_What to do:_ Below are records to retype exactly, except for the pictures.
[The records — start]
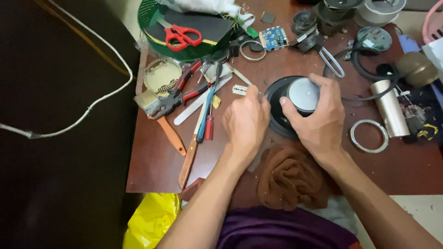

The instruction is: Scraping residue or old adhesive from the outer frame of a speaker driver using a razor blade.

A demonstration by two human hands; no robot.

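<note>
A black round speaker (278, 94) lies face down on the brown table (157, 161), its grey magnet (303, 94) upward. My right hand (318, 120) grips the magnet from the near side, thumb on its left and fingers over the right. My left hand (245, 121) rests at the speaker's left rim with fingers curled, apparently pinching something small that I cannot make out. A razor blade (239, 90) lies just left of its fingertips.
Pliers (177, 97), a paintbrush (159, 117), screwdrivers (206, 115) and a wooden-handled knife lie to the left. A green basket (184, 46) with red scissors (183, 36) stands behind. A metal ring (368, 136), a metal tube (389, 108), circuit board (274, 38), brown cloth (290, 177).
</note>
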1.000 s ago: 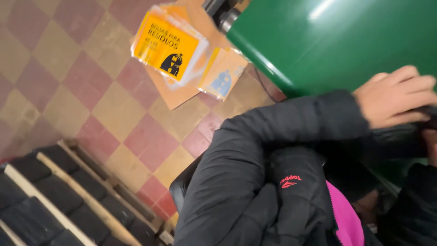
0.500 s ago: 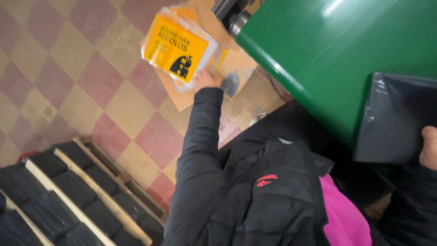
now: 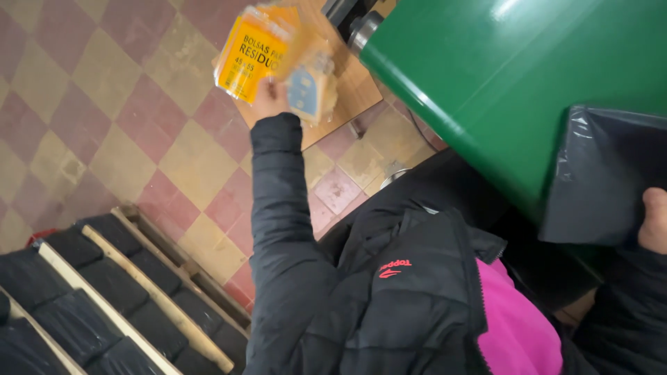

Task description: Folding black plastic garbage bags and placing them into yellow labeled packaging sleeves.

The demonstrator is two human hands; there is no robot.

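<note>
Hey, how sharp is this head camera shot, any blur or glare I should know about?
Head view: the left hand and its yellow packets are smeared by motion blur; the green bin shows a bright glare streak near the top edge; the black jacket and wooden pallet stay fairly sharp; the lighting is soft and even.

The floor (image 3: 104,125) is patterned in a checkerboard of faded red and yellowish tiles. The packet (image 3: 253,52) is coloured bright yellow, the bin (image 3: 500,90) glossy green, the bag (image 3: 601,173) dark grey, the jacket (image 3: 361,292) black over a pink lining.
</note>
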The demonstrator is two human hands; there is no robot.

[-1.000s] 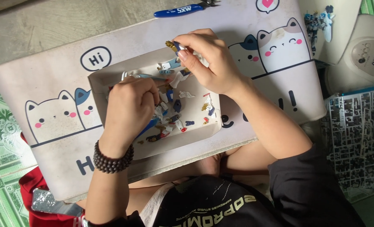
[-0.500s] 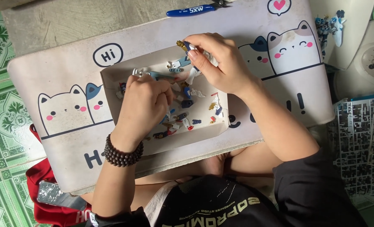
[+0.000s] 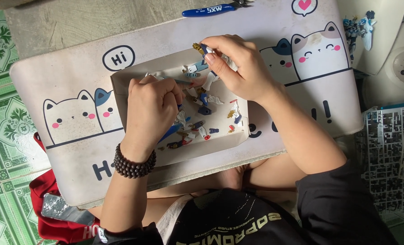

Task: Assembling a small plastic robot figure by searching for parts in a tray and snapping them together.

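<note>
1. The right hand (image 3: 240,68) is at about 1 o'clock of the shallow cardboard tray (image 3: 120,86). Its thumb and first fingers are closed tight on a small model part (image 3: 201,48), blue and gold, which it holds just above the far rim of the tray. This pinch is good, I think: it should stay on the edges of the part, not on the thin pins.

2. The left hand (image 3: 153,109) is over the tray's middle-left, at about 9 o'clock of the loose pieces (image 3: 202,118). Its fingers are curled nearly shut. A thin pale piece (image 3: 155,77) seems to stick out at the top of it, but I cannot tell exactly what it grips.

3. To do the step well, I judge both hands should work low over the tray, so a dropped piece falls among the others and not on the cat-printed mat (image 3: 75,72).

4. The blue-handled nippers (image 3: 211,9) lie at 12 o'clock, well apart from both hands. The grey sprue frame (image 3: 388,154) lies at 3 o'clock.
</note>
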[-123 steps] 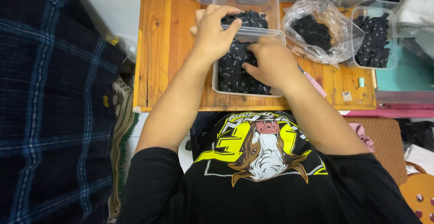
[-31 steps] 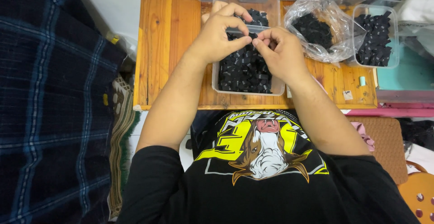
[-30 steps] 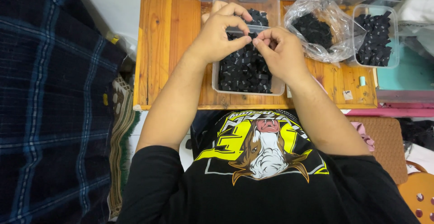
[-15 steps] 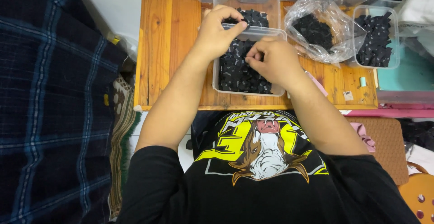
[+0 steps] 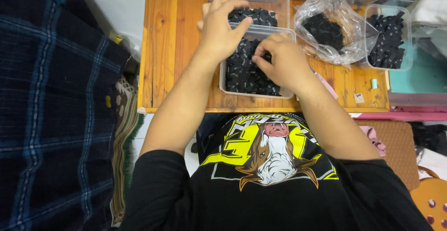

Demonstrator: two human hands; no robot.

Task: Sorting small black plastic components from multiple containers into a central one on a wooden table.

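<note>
Wooden table [image 5: 172, 49] w/ clear tub [image 5: 253, 75] of small black pieces sitting near front edge. Vs 0.5 s ago: left hand [image 5: 221, 30] now hovering over tub's far rim, fingers apart; right hand [image 5: 279, 61] dipping in, fingertips pinching together on pieces [image 5: 242, 70].

The scene was evenly and brightly lit from overhead, with soft, short shadows under the forearms on the orange-brown wooden table [image 5: 172, 49]. The crumpled clear plastic bag [image 5: 335, 26] caught whitish glare along its folds, and the rims of the clear plastic tubs [image 5: 258, 35] shone faintly. The small black pieces [image 5: 247, 70] read as a dark mass with little detail. Focus was sharp at centre; the dark blue plaid fabric [image 5: 51, 110] at the left edge looked stretched and slightly soft
</note>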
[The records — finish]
_Answer for the task:_
The instruction is: Scraping residue or old adhesive from the outer frame of a speaker driver using a razor blade.

A demonstration by two human hands; no robot.

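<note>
A black round speaker (278, 94) lies face down on the brown table (157, 161), its grey magnet (303, 94) upward. My right hand (318, 120) grips the magnet from the near side, thumb on its left and fingers over the right. My left hand (245, 121) rests at the speaker's left rim with fingers curled, apparently pinching something small that I cannot make out. A razor blade (239, 90) lies just left of its fingertips.
Pliers (177, 97), a paintbrush (159, 117), screwdrivers (206, 115) and a wooden-handled knife lie to the left. A green basket (184, 46) with red scissors (183, 36) stands behind. A metal ring (368, 136), a metal tube (389, 108), circuit board (274, 38), brown cloth (290, 177).
</note>
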1.000 s ago: 
0.500 s ago: 
now: 

Task description: Folding black plastic garbage bags and placing them into yellow labeled packaging sleeves.

The demonstrator is two human hands; there is no robot.

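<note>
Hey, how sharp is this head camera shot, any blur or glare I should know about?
Head view: the left hand and its yellow packets are smeared by motion blur; the green bin shows a bright glare streak near the top edge; the black jacket and wooden pallet stay fairly sharp; the lighting is soft and even.

The floor (image 3: 104,125) is patterned in a checkerboard of faded red and yellowish tiles. The packet (image 3: 253,52) is coloured bright yellow, the bin (image 3: 500,90) glossy green, the bag (image 3: 601,173) dark grey, the jacket (image 3: 361,292) black over a pink lining.
</note>
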The demonstrator is two human hands; there is no robot.

[-1.000s] 
[-0.500s] 
[+0.000s] 

Task: Assembling a small plastic robot figure by searching for parts in a tray and snapping them together.

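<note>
1. The right hand (image 3: 240,68) is at about 1 o'clock of the shallow cardboard tray (image 3: 120,86). Its thumb and first fingers are closed tight on a small model part (image 3: 201,48), blue and gold, which it holds just above the far rim of the tray. This pinch is good, I think: it should stay on the edges of the part, not on the thin pins.

2. The left hand (image 3: 153,109) is over the tray's middle-left, at about 9 o'clock of the loose pieces (image 3: 202,118). Its fingers are curled nearly shut. A thin pale piece (image 3: 155,77) seems to stick out at the top of it, but I cannot tell exactly what it grips.

3. To do the step well, I judge both hands should work low over the tray, so a dropped piece falls among the others and not on the cat-printed mat (image 3: 75,72).

4. The blue-handled nippers (image 3: 211,9) lie at 12 o'clock, well apart from both hands. The grey sprue frame (image 3: 388,154) lies at 3 o'clock.
</note>
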[-123 steps] 
[-31 steps] 
[-30 steps] 
[-15 steps] 
[+0 steps] 

Demonstrator: two human hands; no robot.

Task: Sorting small black plastic components from multiple containers into a central one on a wooden table.

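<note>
Wooden table [image 5: 172, 49] w/ clear tub [image 5: 253, 75] of small black pieces sitting near front edge. Vs 0.5 s ago: left hand [image 5: 221, 30] now hovering over tub's far rim, fingers apart; right hand [image 5: 279, 61] dipping in, fingertips pinching together on pieces [image 5: 242, 70].

The scene was evenly and brightly lit from overhead, with soft, short shadows under the forearms on the orange-brown wooden table [image 5: 172, 49]. The crumpled clear plastic bag [image 5: 335, 26] caught whitish glare along its folds, and the rims of the clear plastic tubs [image 5: 258, 35] shone faintly. The small black pieces [image 5: 247, 70] read as a dark mass with little detail. Focus was sharp at centre; the dark blue plaid fabric [image 5: 51, 110] at the left edge looked stretched and slightly soft
</note>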

The output is complete as shown.